All that is wanted is a word-for-word copy of the data from its first line to the line containing "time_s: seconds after", both included.

■ ■ ■ ■ ■ ■ ■

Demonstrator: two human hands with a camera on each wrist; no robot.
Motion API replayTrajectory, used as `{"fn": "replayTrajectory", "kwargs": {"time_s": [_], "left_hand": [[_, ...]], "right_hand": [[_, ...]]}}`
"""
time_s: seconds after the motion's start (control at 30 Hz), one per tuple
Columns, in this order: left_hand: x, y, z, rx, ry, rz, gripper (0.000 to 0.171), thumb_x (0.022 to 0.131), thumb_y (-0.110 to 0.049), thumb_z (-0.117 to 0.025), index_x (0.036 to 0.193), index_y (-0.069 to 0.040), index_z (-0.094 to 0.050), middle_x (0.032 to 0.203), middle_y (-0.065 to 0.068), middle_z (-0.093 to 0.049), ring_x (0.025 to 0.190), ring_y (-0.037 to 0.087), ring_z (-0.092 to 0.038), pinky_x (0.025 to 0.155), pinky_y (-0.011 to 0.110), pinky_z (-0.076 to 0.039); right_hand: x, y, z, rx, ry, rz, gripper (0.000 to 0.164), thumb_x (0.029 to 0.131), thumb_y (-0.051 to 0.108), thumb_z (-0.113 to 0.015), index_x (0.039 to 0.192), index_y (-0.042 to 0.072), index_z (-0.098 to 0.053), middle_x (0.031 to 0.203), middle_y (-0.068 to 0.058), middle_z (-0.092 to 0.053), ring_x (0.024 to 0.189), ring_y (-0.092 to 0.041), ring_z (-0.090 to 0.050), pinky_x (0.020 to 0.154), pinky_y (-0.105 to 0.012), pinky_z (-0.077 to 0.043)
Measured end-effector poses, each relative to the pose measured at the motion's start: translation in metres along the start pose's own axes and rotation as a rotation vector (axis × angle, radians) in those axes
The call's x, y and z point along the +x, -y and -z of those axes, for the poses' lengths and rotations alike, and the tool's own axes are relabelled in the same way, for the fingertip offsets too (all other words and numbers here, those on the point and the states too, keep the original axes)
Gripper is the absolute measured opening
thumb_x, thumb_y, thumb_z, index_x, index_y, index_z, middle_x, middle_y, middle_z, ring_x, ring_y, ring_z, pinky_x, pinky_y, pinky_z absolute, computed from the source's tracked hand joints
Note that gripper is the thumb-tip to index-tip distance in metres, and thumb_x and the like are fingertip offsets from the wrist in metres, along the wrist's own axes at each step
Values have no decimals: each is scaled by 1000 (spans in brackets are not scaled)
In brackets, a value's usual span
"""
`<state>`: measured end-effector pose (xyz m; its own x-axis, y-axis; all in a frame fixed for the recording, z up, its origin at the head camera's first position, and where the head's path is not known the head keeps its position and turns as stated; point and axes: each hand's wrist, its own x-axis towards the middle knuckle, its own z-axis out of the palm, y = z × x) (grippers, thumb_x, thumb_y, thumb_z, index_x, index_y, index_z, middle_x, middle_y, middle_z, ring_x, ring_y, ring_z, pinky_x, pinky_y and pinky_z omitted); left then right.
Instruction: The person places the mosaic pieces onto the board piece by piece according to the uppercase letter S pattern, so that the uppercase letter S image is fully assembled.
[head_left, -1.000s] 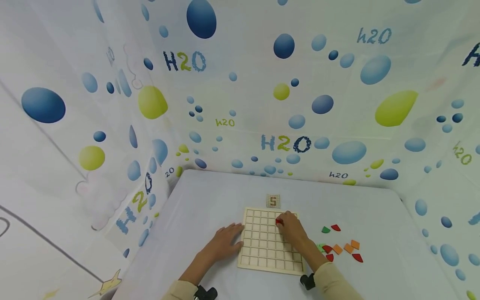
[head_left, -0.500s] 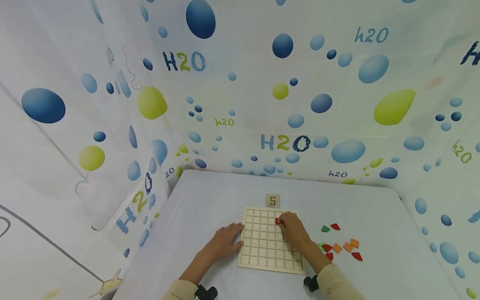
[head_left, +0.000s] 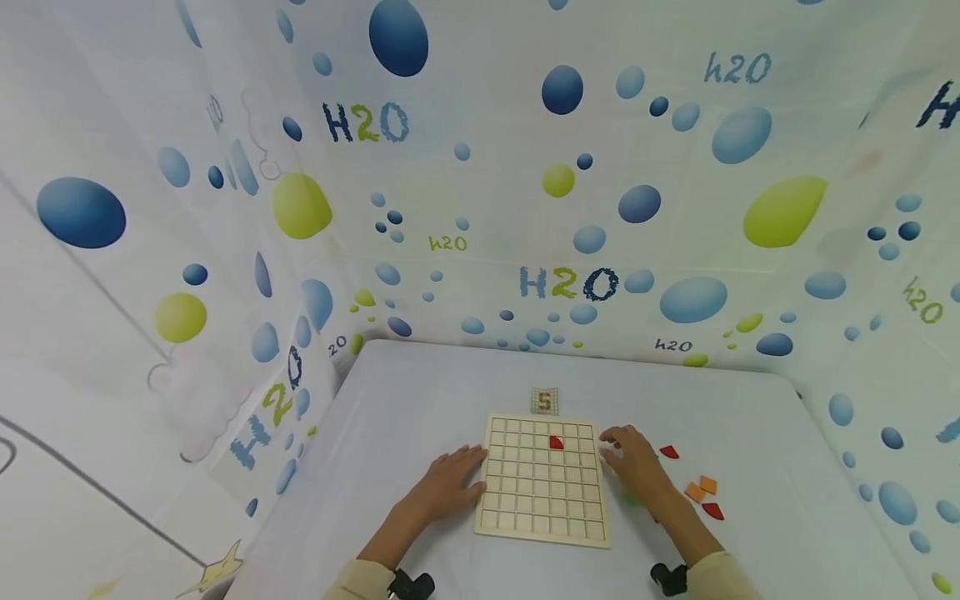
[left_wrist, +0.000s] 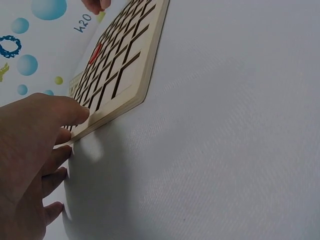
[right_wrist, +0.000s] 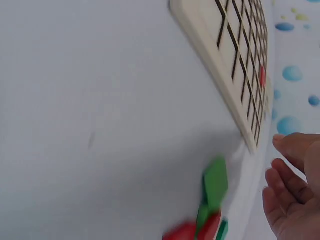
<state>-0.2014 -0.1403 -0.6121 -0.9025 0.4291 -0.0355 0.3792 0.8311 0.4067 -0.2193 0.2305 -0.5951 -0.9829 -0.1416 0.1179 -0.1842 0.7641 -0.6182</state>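
A wooden grid board [head_left: 525, 502] lies flat on the white-covered table. One red quarter-round tile [head_left: 556, 442] rests in a cell of an upper row. My left hand [head_left: 452, 483] touches the board's left edge, its thumb [left_wrist: 77, 114] on the rim and its fingers spread. Just off the board's right edge is my right hand [head_left: 637, 468], its fingers loosely bent and holding nothing. Below that hand, the right wrist view has a green tile [right_wrist: 216, 184] beside blurred red tiles [right_wrist: 181, 232]; in the head view the right hand and forearm mostly hide these.
A small patterned card [head_left: 544, 401] lies behind the board. To the right are a red tile [head_left: 669, 452], two orange square tiles [head_left: 695, 492] and another red tile [head_left: 712, 511]. A printed curtain [head_left: 480, 192] stands behind the table.
My right hand has let go of the red tile on the board and moved right, off the board, over the loose tiles. The left hand stays at the board's edge.
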Motion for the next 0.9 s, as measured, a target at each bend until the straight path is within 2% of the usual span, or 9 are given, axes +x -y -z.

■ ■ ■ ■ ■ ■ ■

Solution below:
Demonstrator: two human hands with a camera on each wrist; no robot.
Motion API replayTrajectory, used as `{"fn": "replayTrajectory", "kwargs": {"time_s": [_], "left_hand": [[_, ...]], "right_hand": [[_, ...]]}}`
"""
time_s: seconds after the motion's start (control at 30 Hz), one per tuple

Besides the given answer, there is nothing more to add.